## What you should do
The material beneath this line should be printed exactly, with its pictures omitted.

## Data extract
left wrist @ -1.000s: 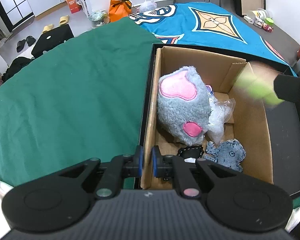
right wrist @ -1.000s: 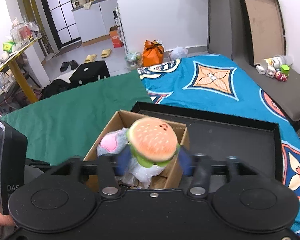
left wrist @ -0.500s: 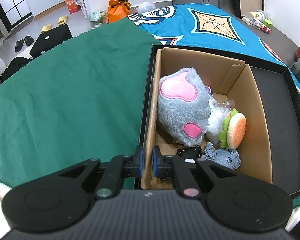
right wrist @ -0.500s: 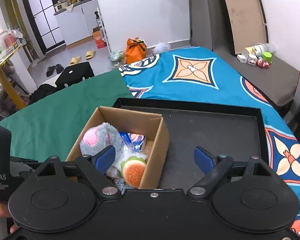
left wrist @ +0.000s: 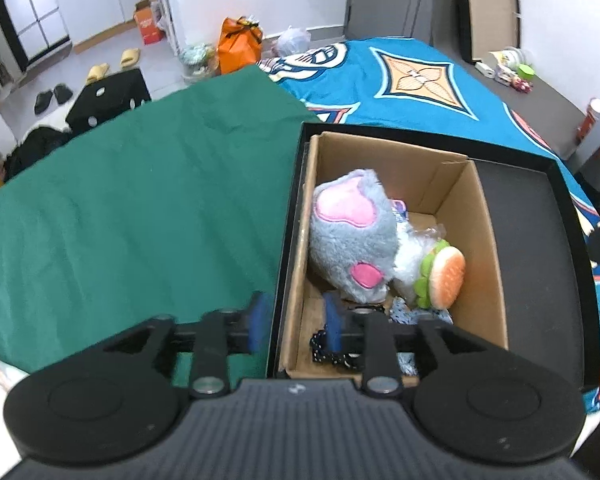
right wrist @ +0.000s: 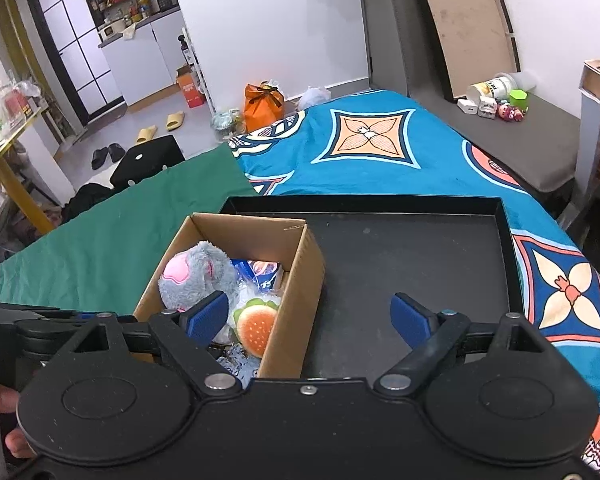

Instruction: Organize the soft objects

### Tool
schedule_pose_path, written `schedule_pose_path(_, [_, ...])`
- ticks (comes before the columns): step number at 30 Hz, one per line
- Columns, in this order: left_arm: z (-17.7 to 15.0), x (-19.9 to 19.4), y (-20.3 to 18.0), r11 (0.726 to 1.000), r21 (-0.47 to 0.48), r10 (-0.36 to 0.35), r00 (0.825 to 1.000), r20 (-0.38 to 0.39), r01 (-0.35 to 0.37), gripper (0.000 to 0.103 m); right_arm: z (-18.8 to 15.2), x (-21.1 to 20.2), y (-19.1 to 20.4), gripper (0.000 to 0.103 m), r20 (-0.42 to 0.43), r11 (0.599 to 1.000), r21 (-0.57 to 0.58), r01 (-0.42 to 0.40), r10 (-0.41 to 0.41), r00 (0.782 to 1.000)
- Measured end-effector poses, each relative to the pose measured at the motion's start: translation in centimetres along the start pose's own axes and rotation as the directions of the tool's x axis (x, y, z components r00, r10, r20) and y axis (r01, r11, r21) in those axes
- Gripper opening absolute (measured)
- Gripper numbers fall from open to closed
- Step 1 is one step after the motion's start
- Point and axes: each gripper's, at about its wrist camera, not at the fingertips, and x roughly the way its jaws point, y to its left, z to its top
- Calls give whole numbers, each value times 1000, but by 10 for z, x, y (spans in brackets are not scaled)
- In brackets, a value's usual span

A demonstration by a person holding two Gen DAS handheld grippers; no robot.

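The cardboard box (left wrist: 396, 240) sits in the left end of a black tray (left wrist: 532, 248) on the bed, with green cloth (left wrist: 132, 208) to its nine o'clock and the blue patterned bedspread (left wrist: 412, 80) toward twelve. Inside the box, the grey plush (left wrist: 352, 236) with pink patches leans against the nine o'clock wall, and the burger toy (left wrist: 444, 276) lies on its edge at the plush's three o'clock, touching a pale bagged item between them. In the right wrist view the burger toy (right wrist: 256, 326) shows bun-up near the box's (right wrist: 300, 280) near right wall, with the grey plush (right wrist: 196, 276) at its ten o'clock. The left tool (left wrist: 294, 322) straddles the box's near left wall and the tray rim; its jaws are opening, the blue pads stand off that edge on either side and press on nothing. A dark speckled cord (left wrist: 332, 354) lies in the box's six o'clock corner, beside a bit of blue fabric (left wrist: 404, 314). The right tool (right wrist: 310, 316) hovers above the box's right wall and the bare tray floor (right wrist: 412, 264); its jaws are opening, spread wide, with nothing gripped between them. Part of a hand (right wrist: 0, 404) shows at the right view's eight o'clock edge.
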Motion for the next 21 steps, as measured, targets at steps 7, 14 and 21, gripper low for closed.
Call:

## Response to this task
left wrist @ -1.000s: 
right wrist @ -1.000s: 
left wrist @ -0.500s: 
right wrist @ -0.500s: 
left wrist @ +0.000s: 
right wrist @ +0.000s: 

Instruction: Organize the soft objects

### Tool
schedule_pose_path, written `schedule_pose_path(_, [_, ...])`
- ticks (comes before the columns): step number at 30 Hz, one per line
- Columns, in this order: left_arm: z (-17.7 to 15.0), x (-19.9 to 19.4), y (-20.3 to 18.0), r11 (0.726 to 1.000), r21 (-0.47 to 0.48), r10 (-0.36 to 0.35), r00 (0.825 to 1.000), r20 (-0.38 to 0.39), r01 (-0.35 to 0.37), gripper (0.000 to 0.103 m); right_arm: z (-18.8 to 15.2), x (-21.1 to 20.2), y (-19.1 to 20.4), gripper (0.000 to 0.103 m), r20 (-0.42 to 0.43), r11 (0.599 to 1.000), r21 (-0.57 to 0.58), r01 (-0.42 to 0.40), r10 (-0.41 to 0.41), r00 (0.782 to 1.000)
- Measured end-effector poses, each relative to the pose measured at the motion's start: translation in centimetres along the start pose's own axes and rotation as the directions of the tool's x axis (x, y, z components r00, r10, r20) and y axis (r01, r11, r21) in those axes
- Gripper opening absolute (measured)
- Gripper numbers fall from open to closed
- Step 1 is one step after the motion's start
- Point and axes: each gripper's, at about its wrist camera, not at the fingertips, and x roughly the way its jaws point, y to its left, z to its top
- Calls give whole numbers, each value times 1000, but by 10 for z, x, y (spans in brackets are not scaled)
- In brackets, a value's usual span

A demonstration by a person holding two Gen DAS handheld grippers; no robot.

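The cardboard box (left wrist: 396, 240) sits in the left end of a black tray (left wrist: 532, 248) on the bed, with green cloth (left wrist: 132, 208) to its nine o'clock and the blue patterned bedspread (left wrist: 412, 80) toward twelve. Inside the box, the grey plush (left wrist: 352, 236) with pink patches leans against the nine o'clock wall, and the burger toy (left wrist: 444, 276) lies on its edge at the plush's three o'clock, touching a pale bagged item between them. In the right wrist view the burger toy (right wrist: 256, 326) shows bun-up near the box's (right wrist: 300, 280) near right wall, with the grey plush (right wrist: 196, 276) at its ten o'clock. The left tool (left wrist: 294, 322) straddles the box's near left wall and the tray rim; its jaws are opening, the blue pads stand off that edge on either side and press on nothing. A dark speckled cord (left wrist: 332, 354) lies in the box's six o'clock corner, beside a bit of blue fabric (left wrist: 404, 314). The right tool (right wrist: 310, 316) hovers above the box's right wall and the bare tray floor (right wrist: 412, 264); its jaws are opening, spread wide, with nothing gripped between them. Part of a hand (right wrist: 0, 404) shows at the right view's eight o'clock edge.
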Motion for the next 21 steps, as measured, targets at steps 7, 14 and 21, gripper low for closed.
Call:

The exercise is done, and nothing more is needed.